I've never heard of anybody who would identify as such. But I see people on this site who identify as conservatives or something of that ilk who just don't seem to be conservatives at all.

I don't really know if Godelian actually identifies as a conservative per se, but he did write "Nowadays, a true conservative is a digital nomad, a nomad capitalist, as well as a passport bro" just up the page a bit and he is a digital nomad and apparently a passport bro to boot, so I'll claim it. But that doesn't sound very much like conservatism, and his desire for Russia to invade everyone isn't terribly Reaganesque either.

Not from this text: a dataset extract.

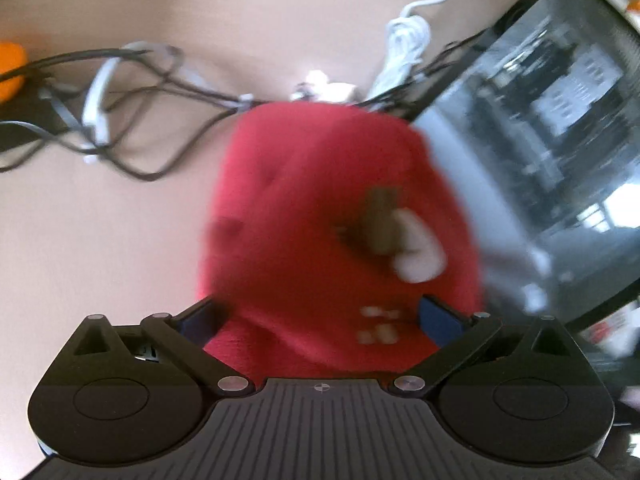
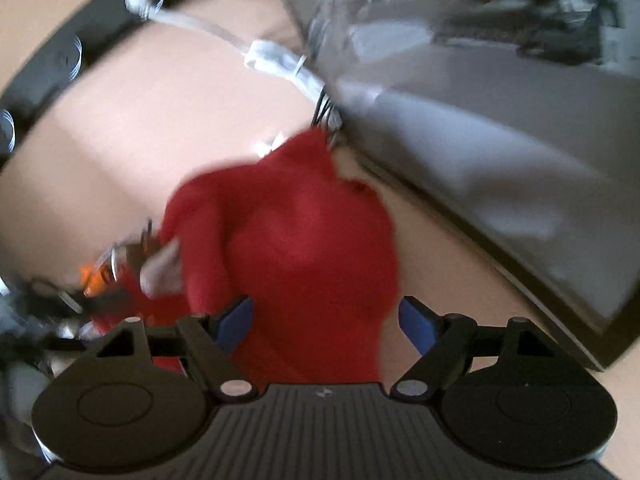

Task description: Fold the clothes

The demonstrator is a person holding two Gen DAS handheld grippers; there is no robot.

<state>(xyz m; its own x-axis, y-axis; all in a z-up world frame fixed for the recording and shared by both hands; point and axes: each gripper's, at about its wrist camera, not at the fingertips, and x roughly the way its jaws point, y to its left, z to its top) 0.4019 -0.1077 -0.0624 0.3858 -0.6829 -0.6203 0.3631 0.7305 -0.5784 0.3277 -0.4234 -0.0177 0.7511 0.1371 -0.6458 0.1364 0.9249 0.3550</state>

Now consider Wizzy, who also considers himself a conservative. How will he react when he finds out that this Godelian guy is overseas doing the dirty do with women of a different race? That's fornication for non baby-making purposes which disgusts our born again virgin friend, and it's miscegenation to boot, and we know how much he hates interracial things. There will be blood in the streets.

Neither of these guys is a conservative. Both of them are throwing together some set of half-remembered, half-invented, pseudo-ancient values. Each of them is (probably, I haven't read a lot of Godelian writings so I am assuming in that instance) trying to create some coherent set out of such values, with at least some awareness that they are discarding a number of traditional conservative positions as they go.

By that description, I consider them both to be neo-trad rather than conservative.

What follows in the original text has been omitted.